Output the data below line for line, exactly, up to and including the line where "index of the" appears.

*** DATA SECTION Section Begins ***

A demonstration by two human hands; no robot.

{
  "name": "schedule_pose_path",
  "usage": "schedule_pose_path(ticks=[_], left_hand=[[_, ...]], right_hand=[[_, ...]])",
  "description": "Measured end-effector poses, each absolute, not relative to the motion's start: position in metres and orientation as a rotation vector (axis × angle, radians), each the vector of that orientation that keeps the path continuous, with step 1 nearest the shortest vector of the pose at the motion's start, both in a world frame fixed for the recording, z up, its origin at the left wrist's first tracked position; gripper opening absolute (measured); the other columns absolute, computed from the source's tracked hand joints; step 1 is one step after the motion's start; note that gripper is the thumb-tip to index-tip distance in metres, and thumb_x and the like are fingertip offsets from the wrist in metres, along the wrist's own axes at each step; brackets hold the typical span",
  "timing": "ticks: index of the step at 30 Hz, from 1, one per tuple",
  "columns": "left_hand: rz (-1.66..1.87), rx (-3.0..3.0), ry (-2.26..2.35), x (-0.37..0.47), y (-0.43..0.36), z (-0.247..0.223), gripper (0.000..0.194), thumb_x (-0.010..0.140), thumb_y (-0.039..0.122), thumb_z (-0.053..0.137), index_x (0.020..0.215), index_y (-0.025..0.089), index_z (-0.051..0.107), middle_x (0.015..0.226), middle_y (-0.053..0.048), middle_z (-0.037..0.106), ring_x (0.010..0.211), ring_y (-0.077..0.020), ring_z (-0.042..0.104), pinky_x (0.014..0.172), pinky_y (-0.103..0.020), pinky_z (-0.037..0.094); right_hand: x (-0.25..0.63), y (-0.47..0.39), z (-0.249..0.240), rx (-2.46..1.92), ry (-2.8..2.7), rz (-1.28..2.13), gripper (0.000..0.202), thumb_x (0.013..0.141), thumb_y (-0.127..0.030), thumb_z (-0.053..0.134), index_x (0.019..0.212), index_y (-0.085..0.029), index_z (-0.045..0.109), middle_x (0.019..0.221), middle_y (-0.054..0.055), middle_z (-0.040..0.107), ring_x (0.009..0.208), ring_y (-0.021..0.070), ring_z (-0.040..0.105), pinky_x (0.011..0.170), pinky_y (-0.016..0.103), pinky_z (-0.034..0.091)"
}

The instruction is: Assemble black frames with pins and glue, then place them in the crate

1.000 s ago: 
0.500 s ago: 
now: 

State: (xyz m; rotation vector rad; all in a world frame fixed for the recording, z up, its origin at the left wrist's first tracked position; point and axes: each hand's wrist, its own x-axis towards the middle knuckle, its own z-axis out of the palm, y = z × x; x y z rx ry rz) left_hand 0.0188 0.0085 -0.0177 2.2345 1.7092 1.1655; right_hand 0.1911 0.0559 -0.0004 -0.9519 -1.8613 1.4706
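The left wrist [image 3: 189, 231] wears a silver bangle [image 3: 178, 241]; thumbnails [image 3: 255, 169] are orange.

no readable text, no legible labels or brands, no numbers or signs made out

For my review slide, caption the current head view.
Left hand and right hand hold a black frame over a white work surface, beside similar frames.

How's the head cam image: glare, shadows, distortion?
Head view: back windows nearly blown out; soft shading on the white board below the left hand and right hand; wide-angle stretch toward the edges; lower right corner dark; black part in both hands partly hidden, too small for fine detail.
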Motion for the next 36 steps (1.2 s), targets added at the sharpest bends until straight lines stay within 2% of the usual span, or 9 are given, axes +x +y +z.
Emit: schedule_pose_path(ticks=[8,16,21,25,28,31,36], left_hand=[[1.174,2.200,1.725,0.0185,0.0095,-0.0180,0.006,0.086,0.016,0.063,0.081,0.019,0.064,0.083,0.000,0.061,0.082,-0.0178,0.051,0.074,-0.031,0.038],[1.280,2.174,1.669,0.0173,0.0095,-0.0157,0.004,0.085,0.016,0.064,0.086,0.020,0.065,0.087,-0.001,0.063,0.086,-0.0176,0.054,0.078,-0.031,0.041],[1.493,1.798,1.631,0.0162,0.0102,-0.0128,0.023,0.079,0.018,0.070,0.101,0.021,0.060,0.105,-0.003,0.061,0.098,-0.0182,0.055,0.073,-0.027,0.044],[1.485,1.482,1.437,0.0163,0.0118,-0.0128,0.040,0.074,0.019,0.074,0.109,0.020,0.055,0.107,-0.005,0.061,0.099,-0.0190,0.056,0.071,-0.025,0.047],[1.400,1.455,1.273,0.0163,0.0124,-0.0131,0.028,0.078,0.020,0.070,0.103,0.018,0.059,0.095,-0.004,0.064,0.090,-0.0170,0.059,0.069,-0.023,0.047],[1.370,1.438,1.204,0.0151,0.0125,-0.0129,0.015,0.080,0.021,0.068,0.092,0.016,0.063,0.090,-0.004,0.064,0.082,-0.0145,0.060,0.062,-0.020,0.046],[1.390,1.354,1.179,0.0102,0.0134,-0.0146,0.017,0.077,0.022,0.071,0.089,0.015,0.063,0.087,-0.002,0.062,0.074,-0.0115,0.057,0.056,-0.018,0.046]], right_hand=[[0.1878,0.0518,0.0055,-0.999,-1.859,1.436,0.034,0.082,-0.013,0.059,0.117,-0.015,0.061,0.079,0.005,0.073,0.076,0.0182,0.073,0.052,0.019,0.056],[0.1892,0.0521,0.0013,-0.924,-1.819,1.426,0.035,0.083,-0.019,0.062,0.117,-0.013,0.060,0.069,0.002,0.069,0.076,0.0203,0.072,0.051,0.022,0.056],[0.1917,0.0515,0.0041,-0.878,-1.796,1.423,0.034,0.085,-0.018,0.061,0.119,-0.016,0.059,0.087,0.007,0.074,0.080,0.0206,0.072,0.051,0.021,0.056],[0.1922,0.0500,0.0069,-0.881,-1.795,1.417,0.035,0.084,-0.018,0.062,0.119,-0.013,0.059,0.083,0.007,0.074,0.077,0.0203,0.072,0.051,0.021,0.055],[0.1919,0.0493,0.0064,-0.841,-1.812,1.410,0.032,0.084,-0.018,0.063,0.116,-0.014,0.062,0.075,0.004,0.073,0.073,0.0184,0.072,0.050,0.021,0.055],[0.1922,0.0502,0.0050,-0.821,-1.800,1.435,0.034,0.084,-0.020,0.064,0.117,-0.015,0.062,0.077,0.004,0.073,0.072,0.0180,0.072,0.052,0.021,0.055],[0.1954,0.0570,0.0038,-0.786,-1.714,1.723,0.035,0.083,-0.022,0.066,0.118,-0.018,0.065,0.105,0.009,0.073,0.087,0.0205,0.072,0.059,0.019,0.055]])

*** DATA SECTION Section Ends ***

= EXERCISE SOLUTION =
A demonstration by two human hands; no robot.

{
  "name": "schedule_pose_path",
  "usage": "schedule_pose_path(ticks=[_], left_hand=[[_, ...]], right_hand=[[_, ...]])",
  "description": "Measured end-effector poses, each absolute, not relative to the motion's start: position in metres and orientation as a rotation vector (axis × angle, radians), each the vector of that orientation that keeps the path continuous, with step 1 nearest the shortest vector of the pose at the motion's start, both in a world frame fixed for the recording, z up, its origin at the left wrist's first tracked position; gripper opening absolute (measured); the other columns absolute, computed from the source's tracked hand joints; step 1 is one step after the motion's start; note that gripper is the thumb-tip to index-tip distance in metres, and thumb_x and the like are fingertip offsets from the wrist in metres, along the wrist's own axes at each step; brackets hold the typical span",
  "timing": "ticks: index of the step at 30 Hz, from 1, one per tuple",

Response complete; there is no more output.